YOUR ASSIGNMENT
A full, word-for-word copy of the listing below is needed; leave the images out of it.

INPUT DATA
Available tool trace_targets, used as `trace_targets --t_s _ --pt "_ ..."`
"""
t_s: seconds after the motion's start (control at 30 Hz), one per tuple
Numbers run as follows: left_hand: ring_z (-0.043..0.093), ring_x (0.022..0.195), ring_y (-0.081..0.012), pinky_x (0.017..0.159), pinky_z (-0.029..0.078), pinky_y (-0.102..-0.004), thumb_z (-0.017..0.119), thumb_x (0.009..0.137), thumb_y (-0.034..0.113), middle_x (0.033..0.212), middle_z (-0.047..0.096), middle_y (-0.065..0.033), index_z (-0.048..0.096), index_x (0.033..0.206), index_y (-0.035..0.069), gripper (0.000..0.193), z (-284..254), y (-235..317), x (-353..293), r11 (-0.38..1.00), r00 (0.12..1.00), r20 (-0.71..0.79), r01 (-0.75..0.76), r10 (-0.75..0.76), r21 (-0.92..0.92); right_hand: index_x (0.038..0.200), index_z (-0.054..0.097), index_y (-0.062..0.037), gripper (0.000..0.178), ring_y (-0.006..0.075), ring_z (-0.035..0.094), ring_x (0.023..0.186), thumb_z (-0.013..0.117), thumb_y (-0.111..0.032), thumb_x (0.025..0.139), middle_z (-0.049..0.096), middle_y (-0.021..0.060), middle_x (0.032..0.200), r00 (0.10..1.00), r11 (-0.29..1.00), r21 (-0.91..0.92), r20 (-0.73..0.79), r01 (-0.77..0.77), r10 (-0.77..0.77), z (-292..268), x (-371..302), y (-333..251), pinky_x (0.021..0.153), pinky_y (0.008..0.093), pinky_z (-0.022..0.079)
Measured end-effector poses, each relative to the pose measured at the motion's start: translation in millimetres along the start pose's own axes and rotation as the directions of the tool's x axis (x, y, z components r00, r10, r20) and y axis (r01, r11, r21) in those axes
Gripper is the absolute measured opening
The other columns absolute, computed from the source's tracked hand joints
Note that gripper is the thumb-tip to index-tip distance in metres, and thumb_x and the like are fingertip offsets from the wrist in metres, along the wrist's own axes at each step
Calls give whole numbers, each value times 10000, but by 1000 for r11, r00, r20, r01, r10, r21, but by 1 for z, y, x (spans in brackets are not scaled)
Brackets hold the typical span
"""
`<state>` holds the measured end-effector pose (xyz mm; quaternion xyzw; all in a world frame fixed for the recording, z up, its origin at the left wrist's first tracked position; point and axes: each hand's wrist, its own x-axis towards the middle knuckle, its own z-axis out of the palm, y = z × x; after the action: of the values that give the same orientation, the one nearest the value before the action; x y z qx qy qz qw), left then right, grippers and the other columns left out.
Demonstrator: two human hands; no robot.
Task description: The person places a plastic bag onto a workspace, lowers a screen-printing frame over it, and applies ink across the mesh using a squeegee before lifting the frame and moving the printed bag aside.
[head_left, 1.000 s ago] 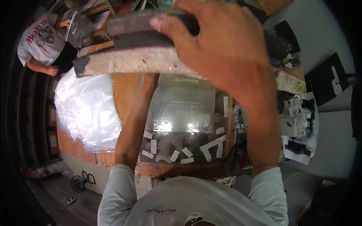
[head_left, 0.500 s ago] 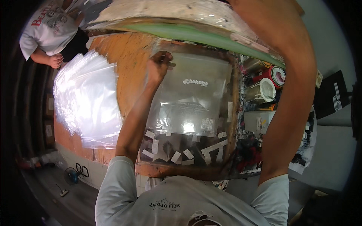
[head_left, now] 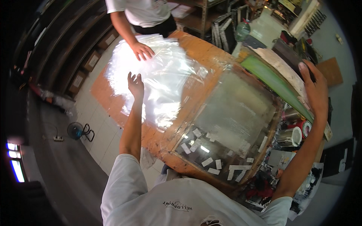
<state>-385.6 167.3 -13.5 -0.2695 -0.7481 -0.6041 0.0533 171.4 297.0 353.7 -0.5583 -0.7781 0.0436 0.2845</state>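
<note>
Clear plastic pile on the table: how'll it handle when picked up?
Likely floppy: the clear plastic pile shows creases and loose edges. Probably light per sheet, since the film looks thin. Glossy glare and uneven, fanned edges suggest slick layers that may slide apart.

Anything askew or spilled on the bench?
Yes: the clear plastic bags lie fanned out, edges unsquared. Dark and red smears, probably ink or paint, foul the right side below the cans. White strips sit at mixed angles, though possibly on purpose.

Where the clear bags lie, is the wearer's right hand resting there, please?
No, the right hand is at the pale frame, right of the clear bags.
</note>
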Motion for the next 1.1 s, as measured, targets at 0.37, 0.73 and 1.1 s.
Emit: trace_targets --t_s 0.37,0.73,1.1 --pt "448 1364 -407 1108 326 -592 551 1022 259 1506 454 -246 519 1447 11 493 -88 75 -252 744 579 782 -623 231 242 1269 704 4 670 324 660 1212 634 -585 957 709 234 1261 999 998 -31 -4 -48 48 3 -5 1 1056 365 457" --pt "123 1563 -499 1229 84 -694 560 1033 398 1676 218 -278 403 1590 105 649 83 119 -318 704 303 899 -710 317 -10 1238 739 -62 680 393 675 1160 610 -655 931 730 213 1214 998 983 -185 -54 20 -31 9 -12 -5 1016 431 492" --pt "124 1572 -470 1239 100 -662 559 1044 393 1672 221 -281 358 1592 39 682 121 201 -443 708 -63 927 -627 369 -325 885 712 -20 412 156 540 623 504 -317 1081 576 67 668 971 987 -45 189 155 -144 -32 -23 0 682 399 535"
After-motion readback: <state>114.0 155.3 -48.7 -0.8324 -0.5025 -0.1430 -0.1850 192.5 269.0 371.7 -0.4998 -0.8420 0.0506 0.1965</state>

ANSWER SECTION
Available tool trace_targets, used as `trace_targets --t_s _ --pt "_ ..."`
"""
t_s: seconds after the motion's start (control at 30 Hz), one per tuple
Numbers run as follows: left_hand: ring_z (-0.043..0.093), ring_x (0.022..0.195), ring_y (-0.081..0.012), pinky_x (0.017..0.159), pinky_z (-0.029..0.078), pinky_y (-0.102..-0.004), thumb_z (-0.017..0.119), thumb_x (0.009..0.137), thumb_y (-0.034..0.113), middle_x (0.033..0.212), middle_z (-0.047..0.096), middle_y (-0.065..0.033), index_z (-0.048..0.096), index_x (0.033..0.206), index_y (-0.035..0.069), gripper (0.000..0.193), z (-284..254), y (-235..317), x (-353..293), r11 (-0.38..1.00), r00 (0.12..1.00), r20 (-0.71..0.79), r01 (-0.75..0.76), r10 (-0.75..0.76), r21 (-0.92..0.92); right_hand: index_x (0.038..0.200), index_z (-0.054..0.097), index_y (-0.062..0.037), gripper (0.000..0.178), ring_y (-0.006..0.075), ring_z (-0.035..0.094), ring_x (0.023..0.186), thumb_z (-0.013..0.117), thumb_y (-0.111..0.032), thumb_x (0.025..0.139), middle_z (-0.049..0.096), middle_y (-0.021..0.060), middle_x (0.032..0.200), r00 (0.10..1.00), r11 (-0.29..1.00), r21 (-0.91..0.92), r20 (-0.73..0.79), r01 (-0.77..0.77), r10 (-0.77..0.77), z (-292..268), x (-371..302), y (-333..251), pinky_x (0.021..0.153), pinky_y (0.008..0.093), pinky_z (-0.022..0.079)
Measured end-effector poses, each relative to the pose measured at the motion's start: translation in millimetres along the start pose's own axes and rotation as the directions of the tool's x axis (x, y, z components r00, r10, r20) and y axis (r01, r11, r21) in those axes
Gripper is the absolute measured opening
The other columns absolute, computed from the source's tracked hand joints
Note that gripper is the thumb-tip to index-tip distance in metres, and thumb_x and the like are fingertip offsets from the wrist in metres, along the wrist's own axes at each step
Calls give whole numbers, each value times 10000, but by 1000 for r11, r00, r20, r01, r10, r21, but by 1 for z, y, x (spans in brackets are not scaled)
Brackets hold the typical span
"""
`<state>` holds the measured end-effector pose (xyz mm; quaternion xyzw; all in a world frame fixed for the recording, z up, its origin at the left wrist's first tracked position; point and axes: each hand's wrist, its own x-axis towards the middle knuckle, its own z-axis out of the palm, y = z × x; after the action: of the values that give the same orientation, the one nearest the value before the action; x y z qx qy qz qw), left then right, grippers and the other columns left out.
Demonstrator: two human hands; no robot.
Task description: The person places a plastic bag onto a workspace, lowers a screen-printing frame over it, and applies ink across the mesh using a squeegee before lifting the frame and moving the printed bag aside.
[head_left, 1.000 s ago] 
[head_left, 0.500 s ago] 
[head_left, now] 
<state>-385.6 167.3 -13.5 -0.2695 -0.7481 -0.6041 0.0533 171.4 297.0 353.7 -0.5583 -0.7781 0.0436 0.2845</state>
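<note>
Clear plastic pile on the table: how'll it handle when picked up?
Likely floppy: the clear plastic pile shows creases and loose edges. Probably light per sheet, since the film looks thin. Glossy glare and uneven, fanned edges suggest slick layers that may slide apart.

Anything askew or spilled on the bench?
Yes: the clear plastic bags lie fanned out, edges unsquared. Dark and red smears, probably ink or paint, foul the right side below the cans. White strips sit at mixed angles, though possibly on purpose.

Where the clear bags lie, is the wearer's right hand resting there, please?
No, the right hand is at the pale frame, right of the clear bags.
</note>
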Motion for the next 1.1 s, as measured, targets at 0.37, 0.73 and 1.1 s.
Emit: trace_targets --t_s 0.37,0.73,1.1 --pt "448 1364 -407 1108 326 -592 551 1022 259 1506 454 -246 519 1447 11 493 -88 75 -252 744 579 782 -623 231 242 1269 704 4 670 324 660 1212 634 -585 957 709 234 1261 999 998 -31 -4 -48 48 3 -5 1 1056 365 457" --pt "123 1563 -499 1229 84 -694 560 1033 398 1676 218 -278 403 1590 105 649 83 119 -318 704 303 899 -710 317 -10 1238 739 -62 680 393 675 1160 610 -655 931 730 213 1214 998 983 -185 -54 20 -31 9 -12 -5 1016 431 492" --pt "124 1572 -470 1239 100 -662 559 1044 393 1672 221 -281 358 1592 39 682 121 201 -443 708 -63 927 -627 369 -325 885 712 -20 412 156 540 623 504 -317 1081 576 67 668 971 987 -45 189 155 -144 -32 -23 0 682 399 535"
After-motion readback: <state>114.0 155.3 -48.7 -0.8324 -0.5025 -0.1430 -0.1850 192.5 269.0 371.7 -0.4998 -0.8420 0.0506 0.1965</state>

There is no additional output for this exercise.